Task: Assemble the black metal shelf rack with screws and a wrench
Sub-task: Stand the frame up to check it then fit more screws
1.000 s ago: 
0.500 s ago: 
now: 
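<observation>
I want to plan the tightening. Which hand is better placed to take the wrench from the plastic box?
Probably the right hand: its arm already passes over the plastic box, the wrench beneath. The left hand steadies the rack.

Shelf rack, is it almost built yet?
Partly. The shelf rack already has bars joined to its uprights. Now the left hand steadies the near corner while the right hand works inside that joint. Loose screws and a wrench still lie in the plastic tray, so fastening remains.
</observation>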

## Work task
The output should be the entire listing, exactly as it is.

## Written response
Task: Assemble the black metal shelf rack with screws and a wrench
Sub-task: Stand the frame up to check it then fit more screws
1.000 s ago: 
0.500 s ago: 
now: 
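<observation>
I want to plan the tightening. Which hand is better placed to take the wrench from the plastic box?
Probably the right hand: its arm already passes over the plastic box, the wrench beneath. The left hand steadies the rack.

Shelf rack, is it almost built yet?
Partly. The shelf rack already has bars joined to its uprights. Now the left hand steadies the near corner while the right hand works inside that joint. Loose screws and a wrench still lie in the plastic tray, so fastening remains.
</observation>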

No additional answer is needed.